Des dirigeants qui encaissent des primes malgré une débandade boursière, un lancement commercial décevant, un placement avorté aux États-Unis... Les actionnaires de Theratechnologies (T.TH) ont fait entendre leurs récriminations hier au cours de l'assemblée annuelle de la biotech québécoise.

L'euphorie de novembre 2010, moment où Theratechnologies avait réalisé l'exploit de faire approuver un médicament aux États-Unis, semblait bien loin. C'est que l'entreprise doit maintenant transformer ce succès scientifique en succès commercial. Et devant les difficultés éprouvées, certains actionnaires s'impatientent.

«Le rendement des actions ordinaires est, pour rester poli, désastreux», a lancé au micro Pierre Cordeau, actionnaire de l'entreprise.

Le titre de Theratechnologies a en effet perdu près de 60% de sa valeur depuis un an. Il a encore cédé 2 cents hier pour clôturer à 1,88$.

Interpellés par plusieurs actionnaires, les dirigeants ont expliqué une partie de la déconfiture par le contexte boursier.

«On n'est pas seul, a plaidé le président du conseil, Paul Pommier. Le marché est faible et volatil, et les entreprises de biotechnologies de petite capitalisation ont écopé.»

Le coeur des inquiétudes a toutefois porté sur les ventes d'Egrifta aux États-Unis, le nerf de la guerre actuellement pour Theratechnologies. L'Egrifta est le fameux médicament que l'entreprise a fait approuver par les autorités américaines et qui permet de réduire la graisse abdominale chez certains patients atteints du VIH.

Les ventes en sol américain ont été confiées au partenaire de Theratechnologies, EMD Serono.

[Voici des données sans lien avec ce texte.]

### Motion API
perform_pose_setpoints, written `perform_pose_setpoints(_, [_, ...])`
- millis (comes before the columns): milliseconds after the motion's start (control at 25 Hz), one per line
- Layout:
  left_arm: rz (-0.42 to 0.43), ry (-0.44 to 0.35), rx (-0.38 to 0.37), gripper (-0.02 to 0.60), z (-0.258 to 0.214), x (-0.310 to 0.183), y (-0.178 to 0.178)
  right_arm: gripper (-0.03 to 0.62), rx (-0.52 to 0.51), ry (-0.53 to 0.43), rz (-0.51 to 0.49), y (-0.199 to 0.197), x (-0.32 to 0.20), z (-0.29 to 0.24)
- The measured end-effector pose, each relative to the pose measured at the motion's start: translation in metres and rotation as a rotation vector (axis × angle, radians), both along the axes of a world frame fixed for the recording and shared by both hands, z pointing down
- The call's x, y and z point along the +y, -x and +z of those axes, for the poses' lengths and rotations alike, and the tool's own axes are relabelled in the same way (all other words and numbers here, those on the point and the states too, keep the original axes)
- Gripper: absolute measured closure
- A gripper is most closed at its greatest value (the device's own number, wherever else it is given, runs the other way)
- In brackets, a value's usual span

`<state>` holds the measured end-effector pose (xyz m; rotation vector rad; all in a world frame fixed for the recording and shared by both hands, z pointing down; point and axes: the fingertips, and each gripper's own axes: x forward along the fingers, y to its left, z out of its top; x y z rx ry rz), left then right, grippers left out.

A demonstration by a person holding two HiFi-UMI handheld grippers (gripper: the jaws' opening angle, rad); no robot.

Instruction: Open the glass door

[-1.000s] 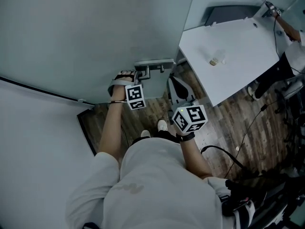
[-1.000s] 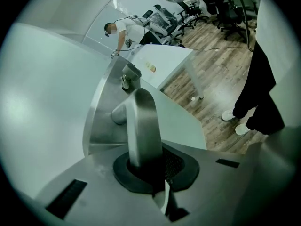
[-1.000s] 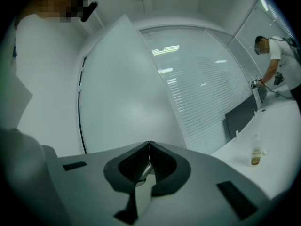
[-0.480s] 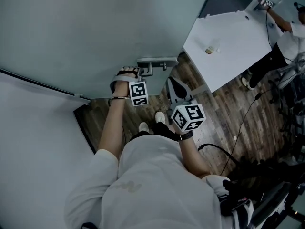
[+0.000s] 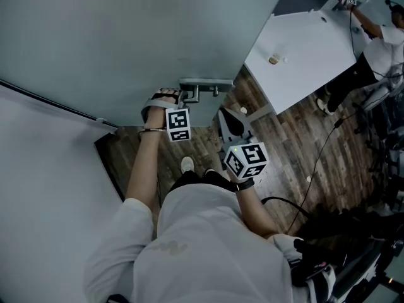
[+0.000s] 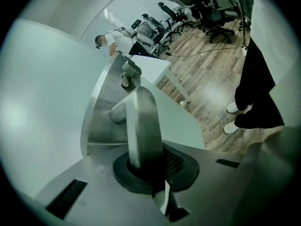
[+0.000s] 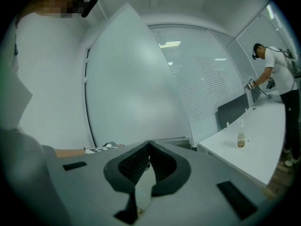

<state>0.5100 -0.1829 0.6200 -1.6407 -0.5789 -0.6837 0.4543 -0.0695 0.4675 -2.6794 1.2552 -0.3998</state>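
Note:
The frosted glass door (image 5: 126,36) fills the upper left of the head view. Its metal lever handle (image 5: 205,84) sticks out at the door's edge. My left gripper (image 5: 184,95) is shut on that handle; in the left gripper view the lever (image 6: 141,121) runs straight out from between the pads of the left gripper (image 6: 146,166). My right gripper (image 5: 225,113) hangs a little to the right, below the handle and apart from it. In the right gripper view the right gripper (image 7: 149,145) has its jaws together with nothing in them, facing the door (image 7: 131,79).
A white table (image 5: 315,36) with a small bottle (image 5: 274,60) stands close to the right of the door. Another person (image 5: 379,36) works at its far end. Cables (image 5: 315,169) lie on the wood floor. Office chairs (image 6: 169,18) stand further back.
Both grippers have shifted sideways with the person, the left one still on the handle. The door's dark frame line and the table stand at a different angle in the head view.

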Motion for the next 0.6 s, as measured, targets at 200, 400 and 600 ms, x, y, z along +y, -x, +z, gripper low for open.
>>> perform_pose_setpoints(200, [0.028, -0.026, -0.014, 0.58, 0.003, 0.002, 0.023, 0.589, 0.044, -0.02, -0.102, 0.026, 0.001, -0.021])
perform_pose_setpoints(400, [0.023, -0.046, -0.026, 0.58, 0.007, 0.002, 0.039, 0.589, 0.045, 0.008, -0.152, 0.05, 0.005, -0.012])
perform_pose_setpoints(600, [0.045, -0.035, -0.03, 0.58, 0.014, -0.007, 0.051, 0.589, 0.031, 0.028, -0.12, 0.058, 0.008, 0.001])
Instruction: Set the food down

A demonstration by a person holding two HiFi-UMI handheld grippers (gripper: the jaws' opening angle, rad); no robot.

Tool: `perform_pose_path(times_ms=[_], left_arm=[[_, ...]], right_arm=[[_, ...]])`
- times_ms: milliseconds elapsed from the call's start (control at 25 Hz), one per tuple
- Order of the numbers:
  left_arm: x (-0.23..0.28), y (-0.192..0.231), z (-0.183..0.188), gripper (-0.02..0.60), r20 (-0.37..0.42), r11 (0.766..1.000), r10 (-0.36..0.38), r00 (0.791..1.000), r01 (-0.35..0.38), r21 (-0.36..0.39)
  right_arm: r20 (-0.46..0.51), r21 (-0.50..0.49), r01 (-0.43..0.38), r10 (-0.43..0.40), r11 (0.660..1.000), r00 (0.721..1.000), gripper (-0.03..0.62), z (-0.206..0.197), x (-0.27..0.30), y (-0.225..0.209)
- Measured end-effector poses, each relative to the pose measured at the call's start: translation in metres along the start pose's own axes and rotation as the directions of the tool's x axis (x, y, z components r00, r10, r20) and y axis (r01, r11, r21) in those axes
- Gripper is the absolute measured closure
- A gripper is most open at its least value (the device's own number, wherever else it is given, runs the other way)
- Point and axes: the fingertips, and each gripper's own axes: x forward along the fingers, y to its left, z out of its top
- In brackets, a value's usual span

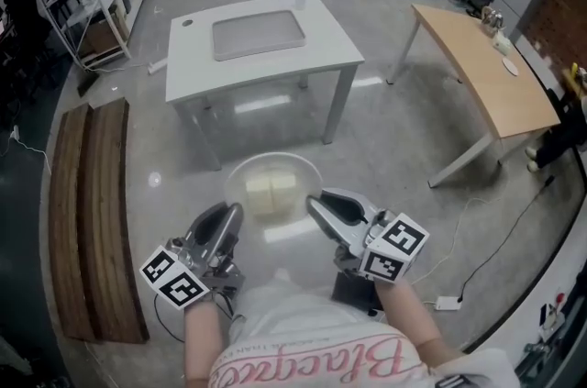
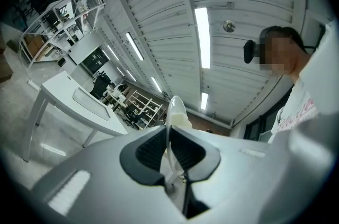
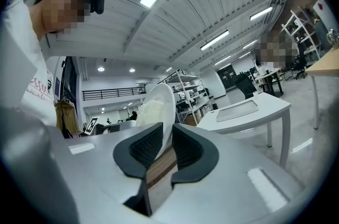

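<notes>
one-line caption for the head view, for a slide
Left claw and right claw grip a plate of pale food before a white table.

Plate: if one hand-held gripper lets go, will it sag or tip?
Likely stiff: the plate shows no sag, pinched only at opposite rims by the left hand-held gripper and right hand-held gripper. Probably tips if held one-sided; the food in its middle could slide.

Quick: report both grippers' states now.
Left gripper: closed on the plate rim.
Right gripper: closed on the plate's opposite rim.
</notes>
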Motion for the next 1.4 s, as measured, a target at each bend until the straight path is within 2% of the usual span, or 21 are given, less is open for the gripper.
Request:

Or, même la direction admet qu'elles ne décollent pas comme prévu.

«Nous avions tous des chiffres différents en tête, moi le premier», a avoué le président, John-Michel Huss.

Des primes malgré tout

Malgré cette performance décevante tant en Bourse que sur le plan commercial, les hauts dirigeants de Theratechnologies ont touché 65% de leur prime annuelle l'an dernier. La rémunération du président, John-Michel Huss, arrivé en poste en décembre 2010, s'est élevée à elle seule à 2,7 millions de dollars. L'ancien président, Yves Rosconi, avait touché 721 000$ un an plus tôt.

«On engage un nouveau président et on le paie quatre fois le prix de l'ancien. Mettons que j'ai sauté quand j'ai vu ça», a dit l'actionnaire Sylvain Bernard, rappelant que l'entreprise a supprimé une soixantaine d'emplois l'an dernier pour réduire ses coûts. Un autre actionnaire a parlé de «gestion de complaisance» de la part du conseil.

Le président du conseil, Paul Pommier, a défendu la rémunération de John-Michel Huss en expliquant qu'elle inclut des montants exceptionnels destinés à compenser les pertes subies lorsqu'il a quitté la multinationale Sanofi-Aventis pour prendre la barre de la biotech québécoise.

Quant aux primes, M. Pommier a plaidé que M. Huss n'a le contrôle ni sur le cours de l'action de l'entreprise, ni sur les ventes réalisées par EMD Serono aux États-Unis.

«On fixe des objectifs que lui peut contrôler, et il a atteint ces objectifs», a-t-il dit, pointant les ententes commerciales établies pour commercialiser l'Egrifta dans plusieurs pays du monde.

Les actionnaires ont aussi reproché à l'entreprise d'avoir raté une tentative de placement sur le marché américain. En février 2011, Theratechnologies a préparé un prospectus pour émettre 11 millions de nouvelles actions et inscrire l'entreprise au NASDAQ. Deux semaines plus tard, volte-face: évoquant un prix de placement trop bas, l'entreprise a annulé l'émission des actions.

«Il y a 2 millions qui sont partis directement aux poubelles avec ça, a tonné un actionnaire, Sylvain Bernard. Vous n'aviez aucun feedback du marché? Comment ça se fait qu'avec votre expérience, vous n'ayez pas vu venir le train?»

La direction a évoqué un changement dans le marché pour expliquer la volte-face.

Après avoir raté ses cibles l'an dernier, la direction n'a pas voulu s'avancer à faire des prévisions sur les ventes d'Egrifta cette année. M. Huss a tout de même dévoilé les chiffres les plus récents, qu'il estime encourageants.

«Oui, la transition d'une entreprise de recherche et développement vers cette machine commerciale qu'on veut devenir est un peu plus longue qu'on s'y attendait tous, a convenu John-Michel Huss. Mais je suis confiant qu'on va y arriver.»